Put the Largest Dataset on the Left
When you’re joining together two datasets where one is smaller than the other, put the larger dataset on the “Left”:
val joinedDF = largerDF.leftJoin(smallerDF, largerDF("id") === smallerDF("some_id"))
When Spark shuffles data for the join, it keeps the data you specified on the left static on the executors and transfers the data you designed on the right between the executors. If the data that’s on the right, that’s being transferred, is larger, then the serialization and transfer of the data will take longer.
Utilize Broadcast Joining for joining Smaller Datasets to Larger Ones
In many cases, we will be joining smaller data sets (a couple dozen or so rows, maybe a bit more) with larger data sets. In this case, it’s more performant to use a Broadcast Join:
import org.apache.spark.sql.functions._ val joinedDF = largeDF.join(broadcast(smallDF), largeDF("id") === smallDF("some_id"))
If you find you are constantly using the same DataFrame on multiple queries, it’s recommended to implement Caching or Persistence:
Note: Avoid overusing this. Due to Spark’s caching strategy (in-memory then swap to disk) the cache can end up in slightly slower storage. Also, using that storage space for caching purposes means that it’s not available for processing. In the end, caching might cost more than simply reading the DataFrame.¹
Compute Statistics of Tables Before Processing
Before querying a series of tables, it can be helpful to tell spark to Compute the Statistics of those tables so that the Catalyst Optimizer can come up with a better plan on how to process the tables.
spark.sql("ANALYZE TABLE dbName.tableName COMPUTE STATISTICS")
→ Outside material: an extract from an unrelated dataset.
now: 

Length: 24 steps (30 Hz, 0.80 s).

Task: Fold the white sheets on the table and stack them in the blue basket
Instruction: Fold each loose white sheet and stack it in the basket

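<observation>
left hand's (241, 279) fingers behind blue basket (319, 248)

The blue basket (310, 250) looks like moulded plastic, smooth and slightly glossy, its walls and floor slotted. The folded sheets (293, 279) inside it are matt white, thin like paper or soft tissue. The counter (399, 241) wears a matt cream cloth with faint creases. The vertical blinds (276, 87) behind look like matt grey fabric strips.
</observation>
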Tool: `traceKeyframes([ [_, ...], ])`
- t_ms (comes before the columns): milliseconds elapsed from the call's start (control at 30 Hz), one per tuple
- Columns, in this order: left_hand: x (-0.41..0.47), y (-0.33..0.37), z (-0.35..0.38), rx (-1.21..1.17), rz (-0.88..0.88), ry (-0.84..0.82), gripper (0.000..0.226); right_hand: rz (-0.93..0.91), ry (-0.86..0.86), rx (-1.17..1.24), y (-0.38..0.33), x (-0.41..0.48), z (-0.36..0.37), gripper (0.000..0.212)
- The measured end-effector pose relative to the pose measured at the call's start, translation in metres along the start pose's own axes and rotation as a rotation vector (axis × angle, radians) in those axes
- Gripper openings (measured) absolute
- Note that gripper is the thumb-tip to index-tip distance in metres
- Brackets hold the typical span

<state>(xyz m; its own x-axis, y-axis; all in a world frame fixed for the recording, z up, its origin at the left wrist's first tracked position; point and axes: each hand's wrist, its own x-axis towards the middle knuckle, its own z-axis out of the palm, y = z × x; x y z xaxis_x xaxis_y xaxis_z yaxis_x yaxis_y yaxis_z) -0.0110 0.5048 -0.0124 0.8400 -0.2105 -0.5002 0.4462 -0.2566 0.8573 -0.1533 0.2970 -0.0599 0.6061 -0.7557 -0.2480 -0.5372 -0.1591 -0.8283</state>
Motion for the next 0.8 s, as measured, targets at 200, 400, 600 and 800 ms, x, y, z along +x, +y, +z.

In some cases, Spark doesn’t get everything it needs from just the above broad COMPUTE STATISTICS call. It also helps to tell Spark to check specific columns so the Catalyst Optimizer can better check those columns. It’s recommended to COMPUTE STATISTICS for any columns that are involved in filtering and joining.
spark.sql("ANALYZE TABLE dbName.tableName COMPUTE STATISTICS FOR COLUMNS joinColumn, filterColumn")
Set the spark.sql.shuffle.partitions Configuration Parameter
The default value for this is 200 which can be too high for some jobs. Set this configuration to the number of cores you have available across all your executors.